Author and speaker Ravi Zacharias, tells this amazing experience in his book, The Grand Weaver:
Some time ago I had the privilege to speak at a conference at Johns Hopkins University on the theme “What Does It Mean to Be Human?” Before my address, Francis Collins, the director of the Human Genome Project and the co-mapper of human DNA, presented his talk. He spoke of the intelligibility and marvel of the book of life, filled with more than three billion bits of information. In a strange way, he became both the subject and the object of his study, both the designer and the design of his research. Extraordinary thoughts swarmed within me as I listened, virtually tuning in and out of the talk in order to reflect on the wonder of it all.
In his last slide, he showed two pictures side by side. On the left appeared a magnificent photo of the stained-glass rose window from Yorkminster Cathedral in Yorkshire, England, its symmetry radiating from the center, its colors and geometric patterns spectacular—clearly a work of art purposefully designed by a gifted artist. Its sheer beauty stirred the mind.
On the right side of the screen appeared a slide showing a cross section of a strand of human DNA. The picture did more than take away one’s breath; it was awesome in the profoundest sense of the term—not just beautiful, but overwhelming. And it almost mirrored the pattern of the rose window in Yorkminster.
The audience gasped at the sight, for it saw itself. The design, the color, the splendor left everyone speechless, even though it is this very design that makes us capable of speech. Because of this design we can think in profound ways, but we felt paralyzed by the thought and could go no further. Because of that design we remained trapped in time but were momentarily lifted to the eternal. Because of that design we were capable of love and suddenly could see the loveliness of who we are.
We can map out the human genome and in it see the evidence of a great Cartographer. We can plan and now see a great Planner. We can sing and now see poetry in matter. We speculate and see the intricacies of purpose. We live, seeing the blueprint of life. And we die, but we can look through the keyhole of life. At Johns Hopkins that day we saw the handiwork of the One who made us for himself.”

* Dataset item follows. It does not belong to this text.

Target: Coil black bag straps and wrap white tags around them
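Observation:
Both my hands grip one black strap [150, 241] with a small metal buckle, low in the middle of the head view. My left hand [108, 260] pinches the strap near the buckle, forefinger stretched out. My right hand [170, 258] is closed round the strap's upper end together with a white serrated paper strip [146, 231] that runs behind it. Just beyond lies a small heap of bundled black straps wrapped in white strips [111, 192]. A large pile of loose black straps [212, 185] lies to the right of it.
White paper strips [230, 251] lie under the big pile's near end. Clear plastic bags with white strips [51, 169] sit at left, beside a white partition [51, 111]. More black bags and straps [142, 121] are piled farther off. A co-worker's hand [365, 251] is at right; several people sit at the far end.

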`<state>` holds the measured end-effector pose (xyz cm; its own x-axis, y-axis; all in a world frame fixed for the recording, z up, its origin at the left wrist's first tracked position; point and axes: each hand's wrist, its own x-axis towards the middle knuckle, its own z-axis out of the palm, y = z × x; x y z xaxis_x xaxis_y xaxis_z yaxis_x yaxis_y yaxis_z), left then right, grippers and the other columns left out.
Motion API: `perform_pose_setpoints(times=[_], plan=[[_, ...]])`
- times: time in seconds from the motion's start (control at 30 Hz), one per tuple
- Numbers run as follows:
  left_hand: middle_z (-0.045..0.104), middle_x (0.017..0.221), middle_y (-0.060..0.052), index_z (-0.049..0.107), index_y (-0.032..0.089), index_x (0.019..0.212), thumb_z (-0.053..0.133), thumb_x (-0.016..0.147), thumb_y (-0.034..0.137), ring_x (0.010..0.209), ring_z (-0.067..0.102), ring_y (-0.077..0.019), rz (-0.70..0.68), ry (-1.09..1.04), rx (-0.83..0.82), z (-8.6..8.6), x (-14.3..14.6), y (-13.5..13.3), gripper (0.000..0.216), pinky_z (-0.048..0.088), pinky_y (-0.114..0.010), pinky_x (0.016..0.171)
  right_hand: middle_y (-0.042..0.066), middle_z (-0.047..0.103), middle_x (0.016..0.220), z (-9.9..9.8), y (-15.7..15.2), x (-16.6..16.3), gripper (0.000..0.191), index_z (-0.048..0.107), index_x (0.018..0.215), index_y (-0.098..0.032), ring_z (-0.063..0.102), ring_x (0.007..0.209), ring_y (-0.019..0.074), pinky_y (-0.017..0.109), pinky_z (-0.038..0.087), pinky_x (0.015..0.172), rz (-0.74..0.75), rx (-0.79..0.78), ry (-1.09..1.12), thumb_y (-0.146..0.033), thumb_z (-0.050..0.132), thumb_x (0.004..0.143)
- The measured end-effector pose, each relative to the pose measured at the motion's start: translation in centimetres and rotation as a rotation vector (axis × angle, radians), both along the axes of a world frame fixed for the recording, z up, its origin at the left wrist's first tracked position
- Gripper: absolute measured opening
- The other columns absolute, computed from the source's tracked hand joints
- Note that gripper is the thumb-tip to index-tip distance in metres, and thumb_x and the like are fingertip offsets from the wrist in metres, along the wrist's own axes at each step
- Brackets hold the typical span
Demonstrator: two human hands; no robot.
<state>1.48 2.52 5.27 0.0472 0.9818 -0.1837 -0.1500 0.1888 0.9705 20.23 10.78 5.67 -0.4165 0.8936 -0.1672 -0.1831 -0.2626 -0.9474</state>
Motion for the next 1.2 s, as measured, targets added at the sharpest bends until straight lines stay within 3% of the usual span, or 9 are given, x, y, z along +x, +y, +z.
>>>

Whether an atheist by choice or by callousness, it takes a lot of energy to maintain atheism. It takes energy to surpass evidence that is abundantly available. In Romans 1:18-20 Paul wrote about those who suppress the truth, “For what can be known about God is plain to them, because God has shown it to them. For his invisible attributes, namely, his eternal power and divine nature, have been clearly perceived, ever since the creation of the world, in the things that have been made. So they are without excuse.”
We have overwhelming evidence for God, but that evidence can only lead us so far. Often times people stop at the edge of reason and the beginning of faith and insist on another piece of evidence before they take that step. However, we must come to point where we say, “God there is no way I can know everything, but I believe there is enough evidence to place my trust in what you have said about Your Son being the way to eternal life.”
Collins wrote, “I do not believe that the God who created all the universe, and who communes with His people through prayer and spiritual insight, would expect us to deny the obvious truths of the natural world that science has revealed to us, in order to prove our love for Him . . . The God of the Bible is also the God of the genome. He can be worshiped in the cathedral or the laboratory.”